* _TASK STATEMENT_: All of the data needs to come back exactly as written.

DATASET SECTION Block Start

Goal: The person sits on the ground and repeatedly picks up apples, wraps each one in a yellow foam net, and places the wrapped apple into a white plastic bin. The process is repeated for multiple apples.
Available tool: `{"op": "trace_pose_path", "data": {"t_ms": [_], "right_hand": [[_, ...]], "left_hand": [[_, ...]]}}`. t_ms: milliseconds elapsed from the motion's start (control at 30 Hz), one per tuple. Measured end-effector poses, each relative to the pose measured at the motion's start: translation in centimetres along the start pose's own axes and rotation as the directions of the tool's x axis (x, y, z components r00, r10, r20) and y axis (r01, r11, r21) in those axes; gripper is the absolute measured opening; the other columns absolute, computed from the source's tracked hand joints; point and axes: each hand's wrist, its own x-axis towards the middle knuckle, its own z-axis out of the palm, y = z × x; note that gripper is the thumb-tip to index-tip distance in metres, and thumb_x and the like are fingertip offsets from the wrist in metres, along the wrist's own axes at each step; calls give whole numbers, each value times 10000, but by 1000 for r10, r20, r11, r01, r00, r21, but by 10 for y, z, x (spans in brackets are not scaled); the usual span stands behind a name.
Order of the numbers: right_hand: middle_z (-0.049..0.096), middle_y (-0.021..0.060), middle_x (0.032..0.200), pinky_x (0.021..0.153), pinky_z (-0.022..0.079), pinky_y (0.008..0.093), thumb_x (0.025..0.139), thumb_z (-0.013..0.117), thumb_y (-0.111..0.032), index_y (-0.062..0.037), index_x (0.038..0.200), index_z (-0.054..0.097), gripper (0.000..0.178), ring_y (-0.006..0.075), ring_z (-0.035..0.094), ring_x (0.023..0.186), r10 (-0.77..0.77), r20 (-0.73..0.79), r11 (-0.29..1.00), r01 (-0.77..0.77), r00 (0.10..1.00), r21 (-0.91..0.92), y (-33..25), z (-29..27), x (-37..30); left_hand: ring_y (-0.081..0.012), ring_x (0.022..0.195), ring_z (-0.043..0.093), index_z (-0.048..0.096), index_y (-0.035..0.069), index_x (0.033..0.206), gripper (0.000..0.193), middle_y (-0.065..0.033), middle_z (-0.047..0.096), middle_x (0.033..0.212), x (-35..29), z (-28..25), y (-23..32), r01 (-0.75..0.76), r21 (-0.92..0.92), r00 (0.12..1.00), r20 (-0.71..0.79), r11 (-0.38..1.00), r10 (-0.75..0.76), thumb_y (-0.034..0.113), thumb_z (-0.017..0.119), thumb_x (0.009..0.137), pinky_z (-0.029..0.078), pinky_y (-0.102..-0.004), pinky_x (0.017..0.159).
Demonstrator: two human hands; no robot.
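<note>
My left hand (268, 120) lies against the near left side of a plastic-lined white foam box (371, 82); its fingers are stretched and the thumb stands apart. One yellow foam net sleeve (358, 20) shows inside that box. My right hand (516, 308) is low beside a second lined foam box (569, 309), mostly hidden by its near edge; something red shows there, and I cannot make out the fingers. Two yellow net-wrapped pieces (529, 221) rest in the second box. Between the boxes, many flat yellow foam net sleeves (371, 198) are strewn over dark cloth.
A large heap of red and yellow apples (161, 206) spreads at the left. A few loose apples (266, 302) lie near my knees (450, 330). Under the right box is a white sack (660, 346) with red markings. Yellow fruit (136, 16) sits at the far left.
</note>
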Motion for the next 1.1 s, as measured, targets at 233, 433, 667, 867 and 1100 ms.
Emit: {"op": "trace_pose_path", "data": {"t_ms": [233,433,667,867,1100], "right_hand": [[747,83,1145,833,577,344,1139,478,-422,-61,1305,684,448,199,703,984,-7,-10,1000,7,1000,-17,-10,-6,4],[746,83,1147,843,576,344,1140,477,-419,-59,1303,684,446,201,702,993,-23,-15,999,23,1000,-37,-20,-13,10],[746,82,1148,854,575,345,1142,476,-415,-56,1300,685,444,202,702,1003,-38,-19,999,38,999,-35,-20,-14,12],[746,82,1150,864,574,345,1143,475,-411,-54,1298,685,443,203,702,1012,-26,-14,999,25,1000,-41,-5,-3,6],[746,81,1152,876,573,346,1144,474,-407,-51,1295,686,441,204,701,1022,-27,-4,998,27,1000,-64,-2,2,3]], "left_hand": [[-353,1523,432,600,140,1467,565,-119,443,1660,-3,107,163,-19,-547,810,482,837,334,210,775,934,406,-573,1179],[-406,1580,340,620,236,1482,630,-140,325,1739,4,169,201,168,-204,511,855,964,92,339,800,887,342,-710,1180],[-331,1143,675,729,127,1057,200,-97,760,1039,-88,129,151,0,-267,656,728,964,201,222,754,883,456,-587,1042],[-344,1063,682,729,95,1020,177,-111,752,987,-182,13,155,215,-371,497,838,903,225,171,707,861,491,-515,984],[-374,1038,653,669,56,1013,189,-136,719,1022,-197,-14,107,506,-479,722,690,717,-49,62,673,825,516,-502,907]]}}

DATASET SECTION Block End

* _SOLVED EXERCISE_:
Goal: The person sits on the ground and repeatedly picks up apples, wraps each one in a yellow foam net, and places the wrapped apple into a white plastic bin. The process is repeated for multiple apples.
Available tool: `{"op": "trace_pose_path", "data": {"t_ms": [_], "right_hand": [[_, ...]], "left_hand": [[_, ...]]}}`. t_ms: milliseconds elapsed from the motion's start (control at 30 Hz), one per tuple. Measured end-effector poses, each relative to the pose measured at the motion's start: translation in centimetres along the start pose's own axes and rotation as the directions of the tool's x axis (x, y, z components r00, r10, r20) and y axis (r01, r11, r21) in those axes; gripper is the absolute measured opening; the other columns absolute, computed from the source's tracked hand joints; point and axes: each hand's wrist, its own x-axis towards the middle knuckle, its own z-axis out of the palm, y = z × x; note that gripper is the thumb-tip to index-tip distance in metres, and thumb_x and the like are fingertip offsets from the wrist in metres, along the wrist's own axes at each step; calls give whole numbers, each value times 10000, but by 1000 for r10, r20, r11, r01, r00, r21, but by 10 for y, z, x (spans in brackets are not scaled); the usual span stands behind a name.
Order of the numbers: right_hand: middle_z (-0.049..0.096), middle_y (-0.021..0.060), middle_x (0.032..0.200), pinky_x (0.021..0.153), pinky_z (-0.022..0.079), pinky_y (0.008..0.093), thumb_x (0.025..0.139), thumb_z (-0.013..0.117), thumb_y (-0.111..0.032), index_y (-0.062..0.037), index_x (0.038..0.200), index_z (-0.054..0.097), gripper (0.000..0.178), ring_y (-0.006..0.075), ring_z (-0.035..0.094), ring_x (0.023..0.186), r10 (-0.77..0.77), r20 (-0.73..0.79), r11 (-0.29..1.00), r01 (-0.77..0.77), r00 (0.10..1.00), r21 (-0.91..0.92), y (-33..25), z (-29..27), x (-37..30); left_hand: ring_y (-0.081..0.012), ring_x (0.022..0.195), ring_z (-0.043..0.093), index_z (-0.048..0.096), index_y (-0.035..0.069), index_x (0.033..0.206), gripper (0.000..0.193), middle_y (-0.065..0.033), middle_z (-0.047..0.096), middle_x (0.033..0.212), x (-35..29), z (-28..25), y (-23..32), r01 (-0.75..0.76), r21 (-0.92..0.92), r00 (0.12..1.00), r20 (-0.71..0.79), r11 (-0.38..1.00), r10 (-0.75..0.76), thumb_y (-0.034..0.113), thumb_z (-0.017..0.119), thumb_x (0.009..0.137), pinky_z (-0.029..0.078), pinky_y (-0.102..-0.004), pinky_x (0.017..0.159).
Demonstrator: two human hands; no robot.
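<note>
My left hand (268, 120) lies against the near left side of a plastic-lined white foam box (371, 82); its fingers are stretched and the thumb stands apart. One yellow foam net sleeve (358, 20) shows inside that box. My right hand (516, 308) is low beside a second lined foam box (569, 309), mostly hidden by its near edge; something red shows there, and I cannot make out the fingers. Two yellow net-wrapped pieces (529, 221) rest in the second box. Between the boxes, many flat yellow foam net sleeves (371, 198) are strewn over dark cloth.
A large heap of red and yellow apples (161, 206) spreads at the left. A few loose apples (266, 302) lie near my knees (450, 330). Under the right box is a white sack (660, 346) with red markings. Yellow fruit (136, 16) sits at the far left.
</note>
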Motion for the next 1.1 s, as measured, targets at 233, 433, 667, 867 and 1100 ms.
Emit: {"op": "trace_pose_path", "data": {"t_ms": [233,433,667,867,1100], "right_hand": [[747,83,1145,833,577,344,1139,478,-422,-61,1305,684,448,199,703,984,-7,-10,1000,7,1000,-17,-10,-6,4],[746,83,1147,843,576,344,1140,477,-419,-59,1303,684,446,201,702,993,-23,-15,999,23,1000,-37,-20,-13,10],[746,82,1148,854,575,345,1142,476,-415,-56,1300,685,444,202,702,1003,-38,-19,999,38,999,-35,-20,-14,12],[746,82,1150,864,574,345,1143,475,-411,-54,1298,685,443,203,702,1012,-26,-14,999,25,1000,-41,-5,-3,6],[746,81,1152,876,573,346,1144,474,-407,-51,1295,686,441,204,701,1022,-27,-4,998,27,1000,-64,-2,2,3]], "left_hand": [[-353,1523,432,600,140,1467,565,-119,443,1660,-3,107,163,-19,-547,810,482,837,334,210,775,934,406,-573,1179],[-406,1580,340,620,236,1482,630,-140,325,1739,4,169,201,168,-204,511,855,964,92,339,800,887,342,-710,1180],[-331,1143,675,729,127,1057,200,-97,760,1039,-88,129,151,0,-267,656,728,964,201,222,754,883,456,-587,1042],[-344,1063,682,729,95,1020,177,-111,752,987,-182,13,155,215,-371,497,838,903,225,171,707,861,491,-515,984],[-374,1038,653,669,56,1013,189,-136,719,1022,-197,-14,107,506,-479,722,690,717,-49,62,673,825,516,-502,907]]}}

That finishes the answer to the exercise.